All of the data is to be printed again exactly as it appears.

- Opening Delimiter -

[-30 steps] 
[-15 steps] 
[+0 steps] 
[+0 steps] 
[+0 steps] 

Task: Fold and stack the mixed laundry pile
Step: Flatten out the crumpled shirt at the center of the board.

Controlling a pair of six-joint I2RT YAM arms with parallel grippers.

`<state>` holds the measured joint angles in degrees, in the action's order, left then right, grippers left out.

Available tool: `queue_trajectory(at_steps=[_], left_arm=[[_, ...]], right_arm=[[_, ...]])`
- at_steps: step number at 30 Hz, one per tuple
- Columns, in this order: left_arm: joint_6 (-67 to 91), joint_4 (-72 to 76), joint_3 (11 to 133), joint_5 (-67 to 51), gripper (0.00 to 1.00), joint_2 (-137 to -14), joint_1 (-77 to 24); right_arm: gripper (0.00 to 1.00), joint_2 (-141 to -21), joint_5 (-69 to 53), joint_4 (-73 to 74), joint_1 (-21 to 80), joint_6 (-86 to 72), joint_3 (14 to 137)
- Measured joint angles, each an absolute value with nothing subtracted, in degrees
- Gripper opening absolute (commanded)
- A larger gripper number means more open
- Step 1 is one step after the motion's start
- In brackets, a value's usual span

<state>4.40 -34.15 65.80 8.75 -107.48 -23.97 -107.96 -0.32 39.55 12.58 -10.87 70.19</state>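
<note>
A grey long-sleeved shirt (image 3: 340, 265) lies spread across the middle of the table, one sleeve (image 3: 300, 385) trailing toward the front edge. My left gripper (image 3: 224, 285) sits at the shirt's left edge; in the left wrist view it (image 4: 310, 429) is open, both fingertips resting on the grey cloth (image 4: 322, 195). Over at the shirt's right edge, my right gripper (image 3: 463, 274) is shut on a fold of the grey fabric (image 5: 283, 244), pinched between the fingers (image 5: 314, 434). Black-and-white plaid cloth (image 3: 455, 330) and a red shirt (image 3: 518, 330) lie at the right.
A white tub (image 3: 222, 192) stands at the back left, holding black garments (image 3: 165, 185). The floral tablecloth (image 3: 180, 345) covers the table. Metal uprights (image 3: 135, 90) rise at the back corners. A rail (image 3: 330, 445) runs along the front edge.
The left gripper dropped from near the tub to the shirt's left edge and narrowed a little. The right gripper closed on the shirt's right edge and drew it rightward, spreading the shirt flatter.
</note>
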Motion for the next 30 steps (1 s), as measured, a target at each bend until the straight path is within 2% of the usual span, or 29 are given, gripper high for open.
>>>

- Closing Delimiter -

## EXERCISE SOLUTION
[-30 steps] 
[-15 steps] 
[+0 steps] 
[+0 steps] 
[+0 steps] 

Task: Fold and stack the mixed laundry pile
Step: Flatten out the crumpled shirt at the center of the board.

Controlling a pair of six-joint I2RT YAM arms with parallel grippers.

`<state>` holds the measured joint angles in degrees, in the action's order, left then right, grippers left out.

Available tool: `queue_trajectory(at_steps=[_], left_arm=[[_, ...]], right_arm=[[_, ...]])`
- at_steps: step number at 30 Hz, one per tuple
- Columns, in this order: left_arm: joint_6 (-67 to 91), joint_4 (-72 to 76), joint_3 (11 to 133), joint_5 (-67 to 51), gripper (0.00 to 1.00), joint_2 (-137 to -14), joint_1 (-77 to 24); right_arm: gripper (0.00 to 1.00), joint_2 (-141 to -21), joint_5 (-69 to 53), joint_4 (-73 to 74), joint_1 (-21 to 80), joint_6 (-86 to 72), joint_3 (14 to 137)
- Measured joint angles, each an absolute value with nothing subtracted, in degrees
- Gripper opening absolute (commanded)
- A larger gripper number means more open
- Step 1 is one step after the motion's start
- In brackets, a value's usual span

<state>4.40 -34.15 65.80 8.75 -107.48 -23.97 -107.96 -0.32 39.55 12.58 -10.87 70.19</state>
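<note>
A grey long-sleeved shirt (image 3: 340, 265) lies spread across the middle of the table, one sleeve (image 3: 300, 385) trailing toward the front edge. My left gripper (image 3: 224, 285) sits at the shirt's left edge; in the left wrist view it (image 4: 310, 429) is open, both fingertips resting on the grey cloth (image 4: 322, 195). Over at the shirt's right edge, my right gripper (image 3: 463, 274) is shut on a fold of the grey fabric (image 5: 283, 244), pinched between the fingers (image 5: 314, 434). Black-and-white plaid cloth (image 3: 455, 330) and a red shirt (image 3: 518, 330) lie at the right.
A white tub (image 3: 222, 192) stands at the back left, holding black garments (image 3: 165, 185). The floral tablecloth (image 3: 180, 345) covers the table. Metal uprights (image 3: 135, 90) rise at the back corners. A rail (image 3: 330, 445) runs along the front edge.
The left gripper dropped from near the tub to the shirt's left edge and narrowed a little. The right gripper closed on the shirt's right edge and drew it rightward, spreading the shirt flatter.
</note>
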Motion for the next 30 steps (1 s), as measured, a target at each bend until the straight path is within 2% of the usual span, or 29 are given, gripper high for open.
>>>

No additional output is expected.